For managers the use of data can be beneficial in improving three operational areas: 1. Increase levels of transparency in last mile delivery processes: Data can show pain point in last mile operations like communications problems during delivery, unexpected issues or delivery fail statuses.These are common problems in logistics companies, mainly due to low data availability which can help solve these problems real-time. 2. Costs and Resources Optimization Logistics and transportation companies are subject of external factors that affect directly their cost structure, such as changes in oil prices, traffic jams, insurance costs or damaged products. Managers need the right tools in order to analyze the status of their delivery operations real time, and make decisions based on most recent information. 3. Improve Process Quality and Performance Planning and scheduling also play an important role in the day to day life of any supply chain manager, especially because these activities have a direct impact in the customer experience. Using big data analysis and real time data collection, managers can plan ahead in terms of demand and delivery efforts, schedule and optimize the transportation routes, improve the number of orders that are on time and minimize the cost of getting returned items, knowing that problems can be tackled and solved as they appear.
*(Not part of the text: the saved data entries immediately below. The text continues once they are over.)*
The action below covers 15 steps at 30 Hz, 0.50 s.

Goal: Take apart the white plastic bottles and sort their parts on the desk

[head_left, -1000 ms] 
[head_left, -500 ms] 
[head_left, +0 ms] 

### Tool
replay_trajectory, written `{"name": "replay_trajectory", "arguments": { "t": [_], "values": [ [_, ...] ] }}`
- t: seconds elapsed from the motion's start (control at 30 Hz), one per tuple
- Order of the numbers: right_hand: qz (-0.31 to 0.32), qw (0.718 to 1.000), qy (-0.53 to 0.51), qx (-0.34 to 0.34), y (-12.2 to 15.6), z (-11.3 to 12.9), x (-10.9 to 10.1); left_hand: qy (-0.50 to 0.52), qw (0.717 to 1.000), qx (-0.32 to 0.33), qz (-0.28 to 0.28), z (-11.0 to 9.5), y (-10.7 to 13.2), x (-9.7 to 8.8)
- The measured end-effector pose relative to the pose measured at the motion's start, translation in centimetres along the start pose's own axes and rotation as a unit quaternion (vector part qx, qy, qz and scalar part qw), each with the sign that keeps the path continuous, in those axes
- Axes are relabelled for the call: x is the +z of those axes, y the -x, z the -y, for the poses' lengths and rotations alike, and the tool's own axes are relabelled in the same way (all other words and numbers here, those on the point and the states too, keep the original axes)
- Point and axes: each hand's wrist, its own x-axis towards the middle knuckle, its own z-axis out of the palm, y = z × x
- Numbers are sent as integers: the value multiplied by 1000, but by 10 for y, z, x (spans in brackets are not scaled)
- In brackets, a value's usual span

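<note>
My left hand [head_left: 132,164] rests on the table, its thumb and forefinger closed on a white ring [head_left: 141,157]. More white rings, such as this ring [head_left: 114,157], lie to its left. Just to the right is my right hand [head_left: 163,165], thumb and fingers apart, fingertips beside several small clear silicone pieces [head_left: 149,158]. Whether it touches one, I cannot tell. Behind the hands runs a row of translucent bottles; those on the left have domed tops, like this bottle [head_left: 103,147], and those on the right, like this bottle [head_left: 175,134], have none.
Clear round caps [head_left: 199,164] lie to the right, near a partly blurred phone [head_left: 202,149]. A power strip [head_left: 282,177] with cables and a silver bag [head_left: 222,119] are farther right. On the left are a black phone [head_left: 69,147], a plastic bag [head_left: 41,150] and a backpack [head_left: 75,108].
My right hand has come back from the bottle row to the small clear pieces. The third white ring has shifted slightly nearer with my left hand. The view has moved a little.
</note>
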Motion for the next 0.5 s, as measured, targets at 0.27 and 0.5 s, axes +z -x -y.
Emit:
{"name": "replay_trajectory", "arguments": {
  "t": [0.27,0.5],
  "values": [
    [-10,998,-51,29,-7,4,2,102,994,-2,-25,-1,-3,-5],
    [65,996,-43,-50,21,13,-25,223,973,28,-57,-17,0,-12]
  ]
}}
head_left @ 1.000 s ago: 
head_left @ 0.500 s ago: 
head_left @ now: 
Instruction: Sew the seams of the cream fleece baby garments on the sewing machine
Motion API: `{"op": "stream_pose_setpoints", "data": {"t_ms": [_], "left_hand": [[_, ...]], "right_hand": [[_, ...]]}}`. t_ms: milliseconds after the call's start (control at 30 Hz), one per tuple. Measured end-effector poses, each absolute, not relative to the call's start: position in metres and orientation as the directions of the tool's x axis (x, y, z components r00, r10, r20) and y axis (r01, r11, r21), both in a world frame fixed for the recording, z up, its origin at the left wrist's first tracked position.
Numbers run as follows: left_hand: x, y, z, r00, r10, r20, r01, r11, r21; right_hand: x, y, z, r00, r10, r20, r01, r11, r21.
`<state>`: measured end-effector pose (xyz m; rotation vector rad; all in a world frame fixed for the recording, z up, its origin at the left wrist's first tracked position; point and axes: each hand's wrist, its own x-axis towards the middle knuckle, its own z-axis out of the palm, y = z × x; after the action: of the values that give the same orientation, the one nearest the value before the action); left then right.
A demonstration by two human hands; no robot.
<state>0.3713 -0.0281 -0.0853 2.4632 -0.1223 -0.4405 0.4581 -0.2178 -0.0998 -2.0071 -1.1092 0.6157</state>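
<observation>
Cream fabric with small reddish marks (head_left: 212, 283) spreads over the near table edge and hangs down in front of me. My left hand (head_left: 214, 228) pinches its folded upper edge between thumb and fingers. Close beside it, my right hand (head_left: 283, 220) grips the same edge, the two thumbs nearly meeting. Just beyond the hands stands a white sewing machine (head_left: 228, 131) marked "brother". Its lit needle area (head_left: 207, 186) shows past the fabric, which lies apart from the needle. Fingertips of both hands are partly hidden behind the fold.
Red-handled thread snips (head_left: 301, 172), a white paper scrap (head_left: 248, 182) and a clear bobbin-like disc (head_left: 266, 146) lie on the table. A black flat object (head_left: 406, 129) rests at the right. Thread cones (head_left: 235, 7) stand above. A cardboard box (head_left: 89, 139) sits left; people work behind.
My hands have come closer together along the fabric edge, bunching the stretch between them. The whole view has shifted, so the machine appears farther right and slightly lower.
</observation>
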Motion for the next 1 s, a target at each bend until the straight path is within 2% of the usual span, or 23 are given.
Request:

The Customer Perspective Enhancing Experience

On the customer side this data can be used to gain:

1. Customer loyalty and retention

A survey by Capgemini and Oracle found that 44% of business leaders identified maintaining customer satisfaction as a key concern, and the only way to truly understand what customer wants is by analyzing historical data. Every logistic manager should aim to create a supply network and distribution operations that seeks to maximize the client’s perception of value, especially when we talk about last mile delivery experience. This is important as 90% of dissatisfied customers will not do business with a brand that failed to meet their expectations.

2. Customer segmentation and targeting

Companies developing multi-channel strategies must be capable to define and target each segment from their client base. The creation of contextual information from the customer behavior, online and offline, is a key step toward optimizing logistics efforts in the last mile delivery experience. This is only possible with a correct analysis of customer data and information.

3. Customer interactions and personalization

Data analytics is key to identifying trends and ways to engage with your customers. As Aphrodite Brinsmead, senior analyst at Analyst Ovum, states – “Look at ways to connect the content with customer data so customers receive personalized information based on their preferences. By having information on typical customer journeys and support questions, the organisation can predict what information a customer needs,”

He also added that – “When knowledge management discipline is in place, companies can reduce their customer support cost by 25% or more.”

Investing in Big Data Analytics

Mining information today is something that requires an investment in technology that can give clarity and sense to your last mile operations. Logistics managers can no longer rely on insights from separate business data systems which deliver information a few days after received.

“Technologies allow companies to leverage and quickly combine structured, unstructured, and semi-structured data at such a rapid pace that data is available in a central repository that doesn’t require the traditional design that enterprise data warehouses require,” says Steffin Harris, From Paris-based technology consulting firm Capgemini.

Data analysis have turn organisations into proactive actors rather than reactive to industry and customer needs changes. Software and visualization tools that manage data and transform it into daily reports and dashboards for easier interpretation are a growing industry .

Technology has become an essential part of logistics managers that aims to create sustainable operations over time, where improving efficiency and customer experience is the only way companies can take advantage in such competitive markets.

Investment are necessary in order to gain complete visibility and capability to take action over the data and information we are gathering, but is an investment that most likely will have big returns.